### [WHAT YOU HAVE TO DO]
Collect every line below that contains the word "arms".

(Dataset items)

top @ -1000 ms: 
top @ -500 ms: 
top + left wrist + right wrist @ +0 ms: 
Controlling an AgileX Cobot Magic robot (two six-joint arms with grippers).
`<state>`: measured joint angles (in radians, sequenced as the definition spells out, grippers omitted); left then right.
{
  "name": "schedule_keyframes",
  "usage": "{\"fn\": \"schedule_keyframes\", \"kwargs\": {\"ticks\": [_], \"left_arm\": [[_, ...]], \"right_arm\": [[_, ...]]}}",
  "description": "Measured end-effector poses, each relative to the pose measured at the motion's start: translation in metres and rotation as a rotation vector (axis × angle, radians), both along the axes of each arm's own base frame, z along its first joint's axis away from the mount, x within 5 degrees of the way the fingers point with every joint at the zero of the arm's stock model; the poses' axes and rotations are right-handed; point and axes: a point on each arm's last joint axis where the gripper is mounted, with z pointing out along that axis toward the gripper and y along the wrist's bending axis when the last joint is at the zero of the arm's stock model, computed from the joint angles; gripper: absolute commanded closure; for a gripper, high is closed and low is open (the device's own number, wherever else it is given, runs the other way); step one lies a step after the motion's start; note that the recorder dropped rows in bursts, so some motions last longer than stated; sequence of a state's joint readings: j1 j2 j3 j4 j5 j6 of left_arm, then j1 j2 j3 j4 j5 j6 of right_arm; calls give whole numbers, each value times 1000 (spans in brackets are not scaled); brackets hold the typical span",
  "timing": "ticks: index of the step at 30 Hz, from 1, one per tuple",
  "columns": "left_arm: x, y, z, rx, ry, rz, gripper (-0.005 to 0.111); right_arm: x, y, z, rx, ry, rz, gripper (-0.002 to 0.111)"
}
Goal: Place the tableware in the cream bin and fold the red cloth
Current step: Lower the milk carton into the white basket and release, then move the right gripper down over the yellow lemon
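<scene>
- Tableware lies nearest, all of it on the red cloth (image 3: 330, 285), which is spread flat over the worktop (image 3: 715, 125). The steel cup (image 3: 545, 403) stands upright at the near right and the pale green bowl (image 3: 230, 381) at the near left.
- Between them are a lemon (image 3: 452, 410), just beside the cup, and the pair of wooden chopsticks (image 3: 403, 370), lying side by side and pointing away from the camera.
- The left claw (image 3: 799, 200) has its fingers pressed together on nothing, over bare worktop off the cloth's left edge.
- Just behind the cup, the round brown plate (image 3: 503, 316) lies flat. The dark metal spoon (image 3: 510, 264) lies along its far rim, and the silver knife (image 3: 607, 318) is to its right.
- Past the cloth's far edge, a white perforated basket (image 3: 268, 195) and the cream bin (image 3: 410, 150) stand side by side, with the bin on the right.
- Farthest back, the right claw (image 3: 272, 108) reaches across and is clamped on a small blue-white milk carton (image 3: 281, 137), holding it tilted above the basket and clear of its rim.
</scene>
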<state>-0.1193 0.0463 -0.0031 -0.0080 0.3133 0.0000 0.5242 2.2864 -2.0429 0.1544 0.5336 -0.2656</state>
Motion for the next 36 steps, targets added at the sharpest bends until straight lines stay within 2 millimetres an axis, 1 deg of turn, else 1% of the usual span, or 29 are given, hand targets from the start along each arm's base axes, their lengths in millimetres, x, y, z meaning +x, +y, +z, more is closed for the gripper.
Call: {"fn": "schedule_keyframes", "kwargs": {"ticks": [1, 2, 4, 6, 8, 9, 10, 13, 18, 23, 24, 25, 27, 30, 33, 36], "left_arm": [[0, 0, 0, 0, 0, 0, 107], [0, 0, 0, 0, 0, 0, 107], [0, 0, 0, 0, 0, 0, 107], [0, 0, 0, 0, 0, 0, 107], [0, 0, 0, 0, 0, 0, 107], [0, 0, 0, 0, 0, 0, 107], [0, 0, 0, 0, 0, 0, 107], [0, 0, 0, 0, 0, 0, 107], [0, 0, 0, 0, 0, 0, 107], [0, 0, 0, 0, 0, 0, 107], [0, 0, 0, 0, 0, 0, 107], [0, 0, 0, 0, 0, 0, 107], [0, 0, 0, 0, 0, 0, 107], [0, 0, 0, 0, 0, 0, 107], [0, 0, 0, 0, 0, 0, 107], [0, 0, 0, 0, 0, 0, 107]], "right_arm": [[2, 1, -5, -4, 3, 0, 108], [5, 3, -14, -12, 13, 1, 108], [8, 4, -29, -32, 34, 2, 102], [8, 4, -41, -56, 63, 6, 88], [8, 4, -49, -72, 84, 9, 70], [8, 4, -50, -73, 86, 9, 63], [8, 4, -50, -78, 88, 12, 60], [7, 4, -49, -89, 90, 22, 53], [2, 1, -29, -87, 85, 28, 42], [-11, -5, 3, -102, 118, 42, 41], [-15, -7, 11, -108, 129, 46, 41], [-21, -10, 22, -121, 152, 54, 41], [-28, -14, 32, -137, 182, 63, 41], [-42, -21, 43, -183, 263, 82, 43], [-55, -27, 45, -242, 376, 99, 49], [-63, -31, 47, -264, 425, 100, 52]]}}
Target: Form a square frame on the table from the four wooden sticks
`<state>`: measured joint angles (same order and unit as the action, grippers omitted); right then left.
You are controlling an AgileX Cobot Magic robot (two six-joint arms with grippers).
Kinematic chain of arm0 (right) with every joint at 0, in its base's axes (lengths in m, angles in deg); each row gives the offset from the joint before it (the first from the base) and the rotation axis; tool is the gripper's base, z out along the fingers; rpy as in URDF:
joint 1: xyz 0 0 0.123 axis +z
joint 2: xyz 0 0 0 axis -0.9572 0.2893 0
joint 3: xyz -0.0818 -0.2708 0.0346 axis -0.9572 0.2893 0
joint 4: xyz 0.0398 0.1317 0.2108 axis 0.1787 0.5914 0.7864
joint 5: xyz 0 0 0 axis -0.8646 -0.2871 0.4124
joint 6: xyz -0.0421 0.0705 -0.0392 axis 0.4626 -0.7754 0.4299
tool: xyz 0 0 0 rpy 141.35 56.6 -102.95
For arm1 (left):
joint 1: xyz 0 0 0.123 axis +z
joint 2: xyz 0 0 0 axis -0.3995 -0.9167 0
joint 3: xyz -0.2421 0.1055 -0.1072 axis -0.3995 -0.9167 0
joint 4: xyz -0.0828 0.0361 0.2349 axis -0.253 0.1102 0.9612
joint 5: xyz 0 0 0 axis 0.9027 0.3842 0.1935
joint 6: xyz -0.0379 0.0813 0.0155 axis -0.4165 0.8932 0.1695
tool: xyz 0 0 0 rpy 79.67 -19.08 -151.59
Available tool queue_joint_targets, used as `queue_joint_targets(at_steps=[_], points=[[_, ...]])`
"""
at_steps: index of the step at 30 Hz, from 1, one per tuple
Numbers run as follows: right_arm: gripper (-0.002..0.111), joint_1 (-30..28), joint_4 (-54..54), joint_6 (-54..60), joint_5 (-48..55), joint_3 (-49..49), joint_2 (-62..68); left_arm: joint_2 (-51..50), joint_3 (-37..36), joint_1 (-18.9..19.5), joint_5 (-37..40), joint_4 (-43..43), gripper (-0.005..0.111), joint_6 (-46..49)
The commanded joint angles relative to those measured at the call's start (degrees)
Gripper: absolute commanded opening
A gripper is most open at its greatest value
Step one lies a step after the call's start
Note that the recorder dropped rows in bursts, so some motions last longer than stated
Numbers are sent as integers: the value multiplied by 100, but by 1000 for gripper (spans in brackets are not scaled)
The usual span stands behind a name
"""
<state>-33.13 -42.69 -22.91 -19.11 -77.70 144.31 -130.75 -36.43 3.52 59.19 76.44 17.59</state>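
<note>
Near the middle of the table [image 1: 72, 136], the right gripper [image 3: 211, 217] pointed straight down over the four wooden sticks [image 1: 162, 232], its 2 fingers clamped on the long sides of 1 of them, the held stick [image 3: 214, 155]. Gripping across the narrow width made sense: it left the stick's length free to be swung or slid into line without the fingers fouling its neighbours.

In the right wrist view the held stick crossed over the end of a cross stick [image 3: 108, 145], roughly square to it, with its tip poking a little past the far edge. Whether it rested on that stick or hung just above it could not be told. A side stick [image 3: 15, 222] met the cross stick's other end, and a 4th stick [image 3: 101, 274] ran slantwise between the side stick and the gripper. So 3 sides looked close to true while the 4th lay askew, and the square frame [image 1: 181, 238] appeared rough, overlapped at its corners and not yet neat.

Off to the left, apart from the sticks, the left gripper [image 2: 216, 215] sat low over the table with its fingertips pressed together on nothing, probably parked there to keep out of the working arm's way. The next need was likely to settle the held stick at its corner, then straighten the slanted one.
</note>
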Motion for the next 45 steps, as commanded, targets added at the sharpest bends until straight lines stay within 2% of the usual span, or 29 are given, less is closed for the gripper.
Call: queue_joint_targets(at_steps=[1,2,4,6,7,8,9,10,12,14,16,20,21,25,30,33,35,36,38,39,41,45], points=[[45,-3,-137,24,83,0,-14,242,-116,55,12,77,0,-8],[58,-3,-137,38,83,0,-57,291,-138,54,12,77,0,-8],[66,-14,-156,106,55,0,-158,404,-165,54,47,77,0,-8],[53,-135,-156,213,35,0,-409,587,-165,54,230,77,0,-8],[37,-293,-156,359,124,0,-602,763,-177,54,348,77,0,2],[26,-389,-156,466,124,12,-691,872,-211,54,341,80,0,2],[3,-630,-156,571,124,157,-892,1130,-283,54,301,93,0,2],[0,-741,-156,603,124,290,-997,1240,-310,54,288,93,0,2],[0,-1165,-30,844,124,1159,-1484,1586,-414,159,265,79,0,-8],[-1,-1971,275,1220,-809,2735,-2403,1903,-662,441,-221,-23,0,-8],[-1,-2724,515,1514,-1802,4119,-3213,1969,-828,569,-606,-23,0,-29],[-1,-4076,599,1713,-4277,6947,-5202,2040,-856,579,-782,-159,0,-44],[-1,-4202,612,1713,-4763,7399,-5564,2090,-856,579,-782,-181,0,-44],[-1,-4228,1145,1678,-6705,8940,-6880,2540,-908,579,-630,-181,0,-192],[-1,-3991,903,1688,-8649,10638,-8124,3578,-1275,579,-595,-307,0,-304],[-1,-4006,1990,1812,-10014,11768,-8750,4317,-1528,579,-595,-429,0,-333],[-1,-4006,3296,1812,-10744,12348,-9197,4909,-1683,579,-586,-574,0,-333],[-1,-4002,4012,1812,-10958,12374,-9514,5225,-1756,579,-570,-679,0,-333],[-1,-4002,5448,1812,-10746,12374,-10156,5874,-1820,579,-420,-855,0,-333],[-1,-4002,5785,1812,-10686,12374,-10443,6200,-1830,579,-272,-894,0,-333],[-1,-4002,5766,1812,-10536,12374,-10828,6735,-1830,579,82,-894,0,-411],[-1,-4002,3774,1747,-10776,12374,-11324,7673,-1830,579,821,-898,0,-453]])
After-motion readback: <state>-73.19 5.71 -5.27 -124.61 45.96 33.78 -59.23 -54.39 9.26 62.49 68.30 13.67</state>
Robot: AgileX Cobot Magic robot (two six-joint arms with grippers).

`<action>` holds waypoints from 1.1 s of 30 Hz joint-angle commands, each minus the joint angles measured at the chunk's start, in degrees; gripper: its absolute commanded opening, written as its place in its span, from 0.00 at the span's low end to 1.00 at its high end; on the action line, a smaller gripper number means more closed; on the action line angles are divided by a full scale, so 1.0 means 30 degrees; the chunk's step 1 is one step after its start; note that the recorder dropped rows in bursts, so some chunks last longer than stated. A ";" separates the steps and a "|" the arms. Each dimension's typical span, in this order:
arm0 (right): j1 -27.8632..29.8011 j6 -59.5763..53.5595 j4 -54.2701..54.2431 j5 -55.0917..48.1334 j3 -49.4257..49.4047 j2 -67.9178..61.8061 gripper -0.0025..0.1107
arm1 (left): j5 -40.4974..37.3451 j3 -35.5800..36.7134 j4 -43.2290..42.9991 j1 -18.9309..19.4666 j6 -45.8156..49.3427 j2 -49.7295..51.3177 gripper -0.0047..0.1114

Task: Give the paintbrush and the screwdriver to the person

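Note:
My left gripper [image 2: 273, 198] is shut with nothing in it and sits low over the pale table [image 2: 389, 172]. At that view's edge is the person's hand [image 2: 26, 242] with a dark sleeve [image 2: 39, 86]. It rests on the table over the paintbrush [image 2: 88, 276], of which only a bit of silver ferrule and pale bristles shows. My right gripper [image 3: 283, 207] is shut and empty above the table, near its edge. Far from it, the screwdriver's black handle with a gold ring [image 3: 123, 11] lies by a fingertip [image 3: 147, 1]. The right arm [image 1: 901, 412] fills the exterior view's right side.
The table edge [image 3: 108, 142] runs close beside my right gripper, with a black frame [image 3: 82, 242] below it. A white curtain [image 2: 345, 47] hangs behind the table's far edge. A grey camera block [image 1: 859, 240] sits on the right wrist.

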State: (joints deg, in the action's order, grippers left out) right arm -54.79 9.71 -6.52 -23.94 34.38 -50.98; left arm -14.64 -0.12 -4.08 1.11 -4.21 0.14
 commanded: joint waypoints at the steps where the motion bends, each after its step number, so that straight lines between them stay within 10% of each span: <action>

### [OUTPUT OF THE EXERCISE]
Controlling an AgileX Cobot Magic robot (two six-joint arms with grippers).
You are controlling an AgileX Cobot Magic robot (two six-joint arms with grippers).
Robot: AgileX Cobot Magic robot (two six-joint arms with grippers).
`<action>` holds waypoints from 1.1 s of 30 Hz joint-angle commands, each minus the joint angles measured at the chunk's start, in degrees; gripper: its absolute commanded opening, written as its place in its span, from 0.00 at the span's low end to 1.00 at its high end; on the action line, a smaller gripper number means more closed; on the action line angles are divided by a full scale, so 1.0 means 30 degrees; the chunk's step 1 is one step after its start; note that the recorder dropped rows in bursts, so some chunks last longer than stated. A ";" separates the steps and a "|" the arms. Each dimension's typical span, in this order:

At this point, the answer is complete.